DOIs are unique alphanumeric strings that consist of a prefix and suffix. The prefix is assigned by a registration agency for the DOI System. The suffix must be unique, but is otherwise free to be constructed by the publisher, in this case NASA ESDIS Project. A strategy was needed for constructing DOI suffix names that corresponds to each EOS product. Since the onset of the DOI System, publishers have developed conventions to suit their own purposes. These range from random generation to complex, formally controlled vocabularies. An overarching ESDIS goal has been for the DOI names to be attractive for researchers to use in publication applications. Keeping them short and simple is paramount. When adding meaning to the string, it is also important that the name only refer to the data and not to the publisher, so that the DOI can be accepted as persistent even if the data is moved to a new publisher.
Most users download EOS product files to their local facilities when they want to use the data for analysis or applications. By imbedding DOIs in the file metadata, users have access to the DOI value long after the product has left the source data center. This enables users to find documentation about the product in the future – long after it has left the contextual environment of the data provider. Existing HDF and netCDF metadata structures have been adapted to accommodate the addition of DOIs. In addition, associated EOSDIS core metadata will also contain a product specific attribute for DOIs.
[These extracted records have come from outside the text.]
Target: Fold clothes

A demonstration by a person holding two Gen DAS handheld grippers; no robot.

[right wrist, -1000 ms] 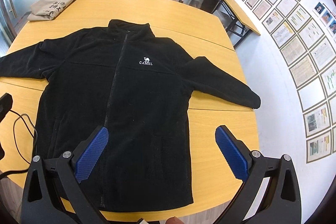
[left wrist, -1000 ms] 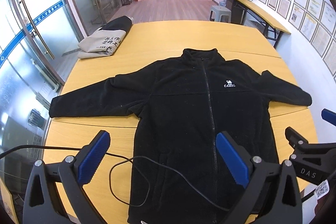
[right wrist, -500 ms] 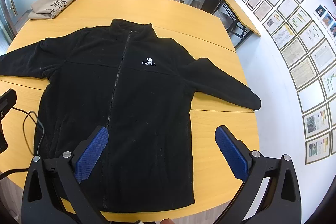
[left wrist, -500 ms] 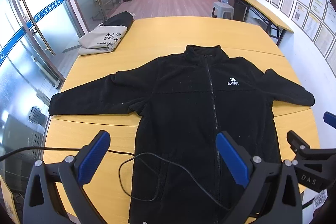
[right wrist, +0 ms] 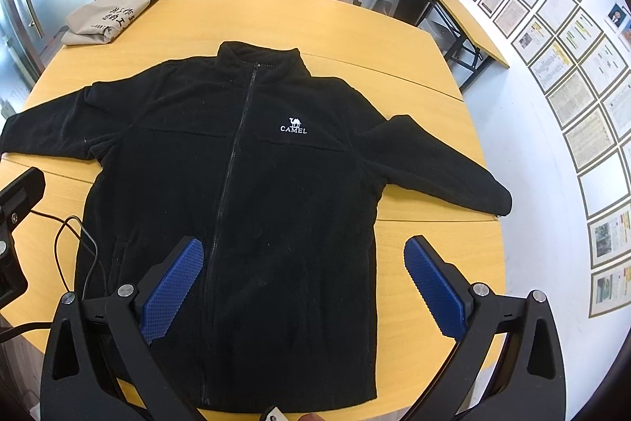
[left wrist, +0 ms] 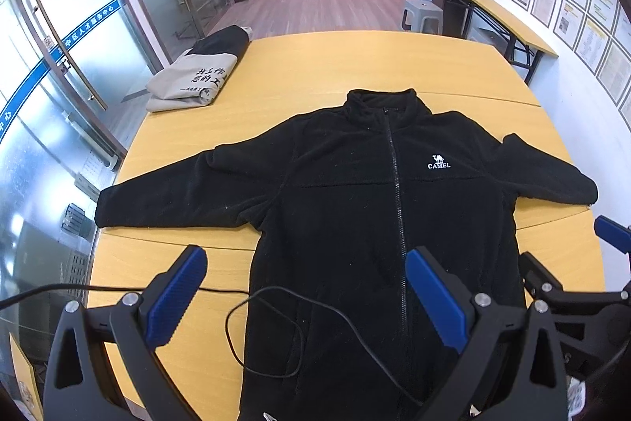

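The left gripper (left wrist: 305,287) is spread wide and holds nothing; it hangs over the lower left part of the black fleece jacket (left wrist: 374,216). The right gripper (right wrist: 303,275) is also spread wide and empty, above the lower right part of the jacket. The jacket lies flat and face up on the yellow table (right wrist: 355,26), zipped closed, collar far from the grippers, both sleeves stretched out to the sides. On the chest there is a small white camel and the word "CAMEL" (right wrist: 294,127). A thin black cable (left wrist: 276,334) lies over the hem. At the far left corner rests a folded beige and black garment (left wrist: 197,73) with dark Chinese characters. Framed papers (right wrist: 572,85) cover the right wall. The right sleeve end reaches the table edge.
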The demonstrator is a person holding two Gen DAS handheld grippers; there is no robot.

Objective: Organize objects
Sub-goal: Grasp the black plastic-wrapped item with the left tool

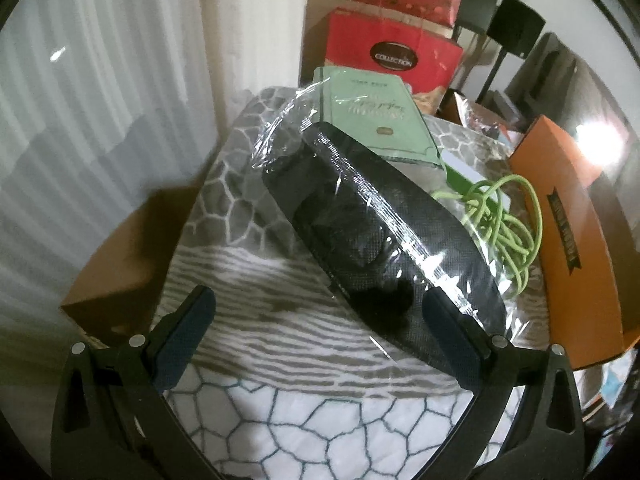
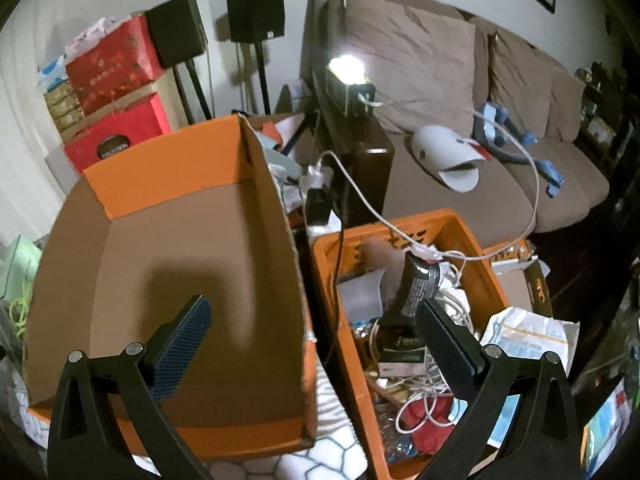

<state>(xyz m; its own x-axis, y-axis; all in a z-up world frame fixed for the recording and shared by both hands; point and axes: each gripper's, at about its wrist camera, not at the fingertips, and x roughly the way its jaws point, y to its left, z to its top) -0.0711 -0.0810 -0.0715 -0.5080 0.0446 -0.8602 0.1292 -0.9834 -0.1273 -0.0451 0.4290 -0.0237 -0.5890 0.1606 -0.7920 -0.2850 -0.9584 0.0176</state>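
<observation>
In the left wrist view a black mesh item in a clear plastic bag (image 1: 384, 232) lies diagonally on a patterned cloth (image 1: 280, 412). A green booklet (image 1: 376, 116) and a coiled green cord (image 1: 508, 220) lie beyond it. My left gripper (image 1: 320, 316) is open and empty, its right finger (image 1: 452, 328) at the bag's near end. In the right wrist view my right gripper (image 2: 316, 320) is open and empty above an empty orange box (image 2: 188, 248) and an orange crate (image 2: 404, 320) of cables and clutter.
The orange box's side (image 1: 576, 232) stands right of the bag. A brown cardboard box (image 1: 124, 264) sits left of the cloth, red gift boxes (image 1: 392, 52) behind. A brown sofa (image 2: 460, 100), a lit lamp (image 2: 346, 68) and speakers on stands (image 2: 256, 8) stand beyond the crate.
</observation>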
Advances in computer science and Internet brought about a host of data identification schemes designed to solve problems inherent in developing advanced provenance models. Lessons from trying to use early satellite observations in climate studies today point to the importance of providing links in data archives to documentation and publications about the data. Data system engineers link data records to standard product documentation prepared at the time of the mission and archive with the data, but will need to add links to the whole range of information needed to support future research and long-term climate studies. DOIs can serve this need if referenced by developers when preparing technical data and reports, as well as when publishing research results.